In the master bedroom the contents of the various drawers had been dumped on the bed and thrown on the floor. Jill could imagine a dark shadowy figure riffling through the undergarments, ties, etc., tossing them madly about when nothing of real value was found. The closet’s contents had been deposited on the bed with the other things and searched in the same ruthless fashion. Under a pile of clothing, she found a small cardboard box, surrounded by crumpled papers and photographs that had been examined and discarded. She sorted through them briefly, put them in the box, and carried it downstairs to the living room.
She found Larry looking through books on the floor. When he looked up, he had tear tracks on his cheeks and his eyes were red, but she didn’t mention it.
“This is all I found,” she said. “Do you want to look through it?”
He nodded and reached for the box.
“Do you mind if we do it in the dining room?” she asked, still trying not to look at Mike’s body.
“Sure,” he said. He rose and followed her into the other room.
“It’s just some papers, which don’t look too important to me. And these pictures. I just thought you should see if anything is missing.”
He began shuffling through the papers. “How would I know?” He picked up the pictures and inspected them. “Pictures of Mike and Luis. . .people I don’t know. . .hot air balloons.” He stopped, surprised. “Hey, how about that? Here are two of my pictures. And these. From my trip to Alaska.”
“You remember that?”
“Yeah. I guess I do,” he mused. “Funny. That just popped into my head. Anyway, we were doing a piece together on ecology.”
“Yes, he told me. But why did Mike have them?”
“Before I went digital, it was faster to send him the film to develop while I was still in the field. He’d look at what I shot, see if it fit into what he was writing, and then tell me what we still needed. It sounds crazy, but it
works. . .worked. . .for us.”
“I thought you said you were a reporter.”
“I am. Why?”
“Well, Mike said you are a photojournalist. And, think about it, Larry. If you’re a reporter, why were you taking the pictures and Mike doing the writing?”
He looked at Jill in surprise, “Why did I ta. . .?” He paused, confusion clouding his eyes. “Wait a minute,” he said thoughtfully, “Now that you mention it, something doesn’t feel right. I’m sure I took those pictures, Jill. I actually remember doing it, but if that’s true. . .,” he shook his head as if to clear it. “I don’t understand. What’s going on?” Larry looked at Jill with fear in his eyes. “Am I crazy?”
“This is not good,” she thought. She took his hands and made him look at her. “You’re not crazy, Larry. You’ve been ill. You told me so yourself. Remember?”
“Yes. I’ve been ill,” he repeated as if in a trance.
“But you’re fine now. You have to be strong, for Mike.”
“Strong for Mike.”
“Sit here for a minute. Catch your breath. I’m going to call the police.”
Jill watched, as Larry’s eyes seemed to clear at the word police. It was as if the last few minutes had never occurred and the change happened so fast that she was stunned.

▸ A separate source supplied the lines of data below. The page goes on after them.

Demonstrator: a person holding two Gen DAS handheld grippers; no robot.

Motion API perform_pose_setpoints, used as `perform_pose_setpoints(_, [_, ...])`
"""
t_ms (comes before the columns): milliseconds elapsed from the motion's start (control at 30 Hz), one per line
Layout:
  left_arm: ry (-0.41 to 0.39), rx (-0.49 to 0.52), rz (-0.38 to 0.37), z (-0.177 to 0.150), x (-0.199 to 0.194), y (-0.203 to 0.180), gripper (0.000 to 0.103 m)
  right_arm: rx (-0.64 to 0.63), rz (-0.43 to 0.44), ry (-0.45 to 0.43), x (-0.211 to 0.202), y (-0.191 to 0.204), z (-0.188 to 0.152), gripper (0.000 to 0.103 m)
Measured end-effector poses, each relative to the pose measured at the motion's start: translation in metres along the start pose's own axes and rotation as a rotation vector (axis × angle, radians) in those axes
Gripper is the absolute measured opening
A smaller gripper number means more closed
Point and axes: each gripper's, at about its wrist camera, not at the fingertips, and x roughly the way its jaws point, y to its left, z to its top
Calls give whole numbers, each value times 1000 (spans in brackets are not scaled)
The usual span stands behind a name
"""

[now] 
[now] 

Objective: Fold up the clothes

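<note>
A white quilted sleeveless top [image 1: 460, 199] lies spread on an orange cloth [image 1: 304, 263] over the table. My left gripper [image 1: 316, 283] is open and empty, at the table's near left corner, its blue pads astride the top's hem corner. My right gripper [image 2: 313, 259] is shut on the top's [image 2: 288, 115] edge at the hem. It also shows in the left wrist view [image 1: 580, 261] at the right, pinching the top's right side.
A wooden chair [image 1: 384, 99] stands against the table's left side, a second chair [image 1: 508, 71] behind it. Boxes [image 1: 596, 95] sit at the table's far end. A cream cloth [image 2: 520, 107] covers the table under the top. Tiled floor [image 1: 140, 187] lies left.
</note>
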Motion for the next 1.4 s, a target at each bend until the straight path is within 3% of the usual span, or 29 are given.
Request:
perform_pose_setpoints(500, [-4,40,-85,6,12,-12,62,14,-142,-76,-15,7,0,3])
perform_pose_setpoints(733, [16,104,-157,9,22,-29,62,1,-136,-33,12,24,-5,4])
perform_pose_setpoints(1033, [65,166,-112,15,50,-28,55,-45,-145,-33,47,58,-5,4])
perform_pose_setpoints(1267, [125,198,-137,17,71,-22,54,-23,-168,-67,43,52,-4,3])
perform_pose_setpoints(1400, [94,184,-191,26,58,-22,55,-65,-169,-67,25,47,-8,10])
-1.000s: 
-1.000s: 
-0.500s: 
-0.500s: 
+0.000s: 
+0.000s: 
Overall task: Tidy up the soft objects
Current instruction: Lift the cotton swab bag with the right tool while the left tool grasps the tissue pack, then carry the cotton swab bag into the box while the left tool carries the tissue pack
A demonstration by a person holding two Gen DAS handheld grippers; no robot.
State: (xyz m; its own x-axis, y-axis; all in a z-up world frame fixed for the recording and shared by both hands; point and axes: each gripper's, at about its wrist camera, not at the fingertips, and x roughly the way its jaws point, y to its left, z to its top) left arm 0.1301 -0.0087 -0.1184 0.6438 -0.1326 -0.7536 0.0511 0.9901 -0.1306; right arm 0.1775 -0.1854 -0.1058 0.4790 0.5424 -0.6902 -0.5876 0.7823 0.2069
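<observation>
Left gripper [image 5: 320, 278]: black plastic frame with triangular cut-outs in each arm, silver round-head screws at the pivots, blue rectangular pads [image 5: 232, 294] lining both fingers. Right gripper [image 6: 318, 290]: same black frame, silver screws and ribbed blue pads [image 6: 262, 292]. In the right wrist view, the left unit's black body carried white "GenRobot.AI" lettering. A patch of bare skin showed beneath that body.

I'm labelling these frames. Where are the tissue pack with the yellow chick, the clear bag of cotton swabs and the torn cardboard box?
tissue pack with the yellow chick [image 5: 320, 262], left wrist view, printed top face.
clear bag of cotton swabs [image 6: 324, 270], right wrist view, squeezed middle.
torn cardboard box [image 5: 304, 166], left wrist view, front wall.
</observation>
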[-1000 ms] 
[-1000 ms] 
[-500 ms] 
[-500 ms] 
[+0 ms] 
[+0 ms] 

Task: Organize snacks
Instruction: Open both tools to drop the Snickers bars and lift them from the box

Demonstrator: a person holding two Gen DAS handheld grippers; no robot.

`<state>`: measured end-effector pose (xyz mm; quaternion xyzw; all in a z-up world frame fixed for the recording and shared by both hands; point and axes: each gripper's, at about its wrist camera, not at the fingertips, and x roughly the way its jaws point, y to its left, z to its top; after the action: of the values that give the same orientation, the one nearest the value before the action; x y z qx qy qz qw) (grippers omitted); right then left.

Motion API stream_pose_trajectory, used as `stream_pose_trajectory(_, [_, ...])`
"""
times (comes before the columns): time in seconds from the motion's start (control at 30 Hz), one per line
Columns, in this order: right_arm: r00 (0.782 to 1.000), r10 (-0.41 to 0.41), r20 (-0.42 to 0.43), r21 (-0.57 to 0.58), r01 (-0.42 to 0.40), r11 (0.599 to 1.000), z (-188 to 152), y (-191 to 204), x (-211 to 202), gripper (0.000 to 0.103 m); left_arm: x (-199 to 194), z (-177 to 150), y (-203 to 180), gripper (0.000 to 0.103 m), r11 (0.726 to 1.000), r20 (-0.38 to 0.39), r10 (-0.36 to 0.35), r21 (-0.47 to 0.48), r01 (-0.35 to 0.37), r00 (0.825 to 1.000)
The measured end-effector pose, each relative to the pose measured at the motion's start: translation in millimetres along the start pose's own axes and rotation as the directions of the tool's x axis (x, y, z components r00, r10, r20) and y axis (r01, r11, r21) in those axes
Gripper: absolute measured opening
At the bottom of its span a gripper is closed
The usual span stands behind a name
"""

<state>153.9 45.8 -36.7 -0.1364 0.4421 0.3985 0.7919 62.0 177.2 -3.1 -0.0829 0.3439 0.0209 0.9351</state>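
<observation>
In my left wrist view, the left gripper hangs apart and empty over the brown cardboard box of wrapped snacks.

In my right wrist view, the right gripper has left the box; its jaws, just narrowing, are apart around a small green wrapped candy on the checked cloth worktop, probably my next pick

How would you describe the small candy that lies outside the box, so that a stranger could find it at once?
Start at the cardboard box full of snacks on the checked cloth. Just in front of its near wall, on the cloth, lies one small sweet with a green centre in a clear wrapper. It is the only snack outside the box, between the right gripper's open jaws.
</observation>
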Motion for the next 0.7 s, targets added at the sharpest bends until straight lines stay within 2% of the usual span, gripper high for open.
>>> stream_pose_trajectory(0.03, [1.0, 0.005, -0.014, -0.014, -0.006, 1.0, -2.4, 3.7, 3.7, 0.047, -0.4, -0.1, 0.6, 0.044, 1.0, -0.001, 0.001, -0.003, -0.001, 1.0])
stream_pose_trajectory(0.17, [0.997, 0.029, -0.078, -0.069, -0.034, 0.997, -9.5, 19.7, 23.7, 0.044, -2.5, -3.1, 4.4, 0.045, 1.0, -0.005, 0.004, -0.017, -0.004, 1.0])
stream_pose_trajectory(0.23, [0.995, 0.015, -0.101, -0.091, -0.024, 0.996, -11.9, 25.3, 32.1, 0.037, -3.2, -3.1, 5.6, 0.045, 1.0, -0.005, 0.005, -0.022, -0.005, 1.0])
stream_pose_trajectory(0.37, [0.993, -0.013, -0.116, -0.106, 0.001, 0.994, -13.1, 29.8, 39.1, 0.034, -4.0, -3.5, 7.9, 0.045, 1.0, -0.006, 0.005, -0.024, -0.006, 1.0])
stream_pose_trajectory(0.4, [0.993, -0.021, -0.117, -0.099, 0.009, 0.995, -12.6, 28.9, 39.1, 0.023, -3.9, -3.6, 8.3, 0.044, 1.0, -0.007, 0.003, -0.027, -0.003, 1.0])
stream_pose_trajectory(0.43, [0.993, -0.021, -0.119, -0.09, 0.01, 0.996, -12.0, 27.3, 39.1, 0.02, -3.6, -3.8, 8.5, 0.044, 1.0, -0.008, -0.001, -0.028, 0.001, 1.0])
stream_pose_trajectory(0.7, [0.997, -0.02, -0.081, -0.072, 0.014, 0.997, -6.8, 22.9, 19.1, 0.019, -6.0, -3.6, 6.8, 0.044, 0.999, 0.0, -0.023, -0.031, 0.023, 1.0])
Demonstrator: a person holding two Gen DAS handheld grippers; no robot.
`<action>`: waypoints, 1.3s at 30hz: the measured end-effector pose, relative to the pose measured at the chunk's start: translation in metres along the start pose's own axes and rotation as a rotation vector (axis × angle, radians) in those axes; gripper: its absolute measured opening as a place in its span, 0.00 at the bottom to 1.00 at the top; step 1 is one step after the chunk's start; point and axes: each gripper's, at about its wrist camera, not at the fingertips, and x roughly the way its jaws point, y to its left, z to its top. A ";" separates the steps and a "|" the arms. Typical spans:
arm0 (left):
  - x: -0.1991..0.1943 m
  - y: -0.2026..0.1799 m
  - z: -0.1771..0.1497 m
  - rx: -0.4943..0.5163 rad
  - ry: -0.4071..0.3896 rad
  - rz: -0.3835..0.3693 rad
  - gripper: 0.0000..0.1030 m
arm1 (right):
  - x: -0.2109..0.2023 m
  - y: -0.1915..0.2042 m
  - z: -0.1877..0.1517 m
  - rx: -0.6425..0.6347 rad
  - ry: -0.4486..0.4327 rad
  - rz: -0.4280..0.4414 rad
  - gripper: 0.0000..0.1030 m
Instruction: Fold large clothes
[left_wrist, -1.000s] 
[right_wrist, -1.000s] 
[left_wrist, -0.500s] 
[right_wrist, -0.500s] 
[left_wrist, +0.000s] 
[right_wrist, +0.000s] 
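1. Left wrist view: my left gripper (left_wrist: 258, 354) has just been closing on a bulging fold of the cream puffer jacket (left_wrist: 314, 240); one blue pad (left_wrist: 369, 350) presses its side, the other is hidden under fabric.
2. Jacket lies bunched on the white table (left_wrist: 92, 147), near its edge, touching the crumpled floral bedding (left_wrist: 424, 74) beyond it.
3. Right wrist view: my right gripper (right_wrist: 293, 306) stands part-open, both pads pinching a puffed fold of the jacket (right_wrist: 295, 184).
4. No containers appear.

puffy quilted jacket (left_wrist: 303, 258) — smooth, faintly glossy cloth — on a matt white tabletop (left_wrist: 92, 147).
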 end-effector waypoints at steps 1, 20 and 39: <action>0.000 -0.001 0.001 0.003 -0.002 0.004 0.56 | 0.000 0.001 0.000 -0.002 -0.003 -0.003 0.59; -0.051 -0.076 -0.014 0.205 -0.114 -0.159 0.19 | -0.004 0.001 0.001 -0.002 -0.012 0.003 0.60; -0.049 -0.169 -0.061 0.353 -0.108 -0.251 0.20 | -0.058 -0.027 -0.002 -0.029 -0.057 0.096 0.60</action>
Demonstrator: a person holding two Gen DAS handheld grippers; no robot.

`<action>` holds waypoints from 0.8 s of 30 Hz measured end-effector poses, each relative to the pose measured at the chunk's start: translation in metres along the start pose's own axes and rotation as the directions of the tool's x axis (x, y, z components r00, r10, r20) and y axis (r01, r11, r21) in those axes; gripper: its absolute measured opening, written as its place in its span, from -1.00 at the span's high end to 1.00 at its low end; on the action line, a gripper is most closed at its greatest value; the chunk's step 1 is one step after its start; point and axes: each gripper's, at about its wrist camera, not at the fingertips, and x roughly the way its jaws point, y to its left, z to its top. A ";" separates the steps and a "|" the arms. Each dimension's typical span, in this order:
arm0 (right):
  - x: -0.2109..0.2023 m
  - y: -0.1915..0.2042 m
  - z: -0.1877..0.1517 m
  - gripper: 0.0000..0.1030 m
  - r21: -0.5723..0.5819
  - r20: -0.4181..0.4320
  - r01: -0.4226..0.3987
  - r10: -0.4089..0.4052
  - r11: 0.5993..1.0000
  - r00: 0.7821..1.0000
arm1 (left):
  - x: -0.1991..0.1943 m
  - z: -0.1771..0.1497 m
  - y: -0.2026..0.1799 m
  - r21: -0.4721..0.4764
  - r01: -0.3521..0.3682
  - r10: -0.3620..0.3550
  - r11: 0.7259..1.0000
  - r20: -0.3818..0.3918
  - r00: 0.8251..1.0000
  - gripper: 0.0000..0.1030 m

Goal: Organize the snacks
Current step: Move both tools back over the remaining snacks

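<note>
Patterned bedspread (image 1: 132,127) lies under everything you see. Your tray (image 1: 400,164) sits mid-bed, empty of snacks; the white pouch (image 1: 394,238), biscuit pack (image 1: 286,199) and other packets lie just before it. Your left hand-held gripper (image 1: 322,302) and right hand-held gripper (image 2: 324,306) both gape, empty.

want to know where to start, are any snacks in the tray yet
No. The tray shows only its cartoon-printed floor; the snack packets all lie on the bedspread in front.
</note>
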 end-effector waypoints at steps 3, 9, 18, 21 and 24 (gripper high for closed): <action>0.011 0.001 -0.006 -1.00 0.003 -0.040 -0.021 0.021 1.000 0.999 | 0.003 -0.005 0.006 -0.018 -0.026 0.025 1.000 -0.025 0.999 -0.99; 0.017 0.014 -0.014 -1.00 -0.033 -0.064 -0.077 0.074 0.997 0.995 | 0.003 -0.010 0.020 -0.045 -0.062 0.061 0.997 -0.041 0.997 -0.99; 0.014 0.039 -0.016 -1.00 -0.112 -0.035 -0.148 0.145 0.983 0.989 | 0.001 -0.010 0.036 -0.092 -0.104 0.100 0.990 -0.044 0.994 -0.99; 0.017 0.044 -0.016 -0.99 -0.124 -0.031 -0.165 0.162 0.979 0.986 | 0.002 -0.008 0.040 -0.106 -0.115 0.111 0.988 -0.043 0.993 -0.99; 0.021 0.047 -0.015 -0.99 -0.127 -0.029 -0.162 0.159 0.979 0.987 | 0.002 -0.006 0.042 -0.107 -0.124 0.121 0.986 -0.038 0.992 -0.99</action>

“Yeah, you’re right. We’d better call the police,” he said, sounding like his old self. “Put these back, Jill. I can’t tell if any are missing anyway. We’d better not tell the cops that we poked around.”
“What about fingerprints?”
“Mike has been my friend for years. There’s no reason our prints shouldn’t be in here. He could’ve shown us the pictures anytime. Just remember to keep it simple when they ask us questions. I brought you to meet my friend this morning. Everything after that happened just the way it happened.”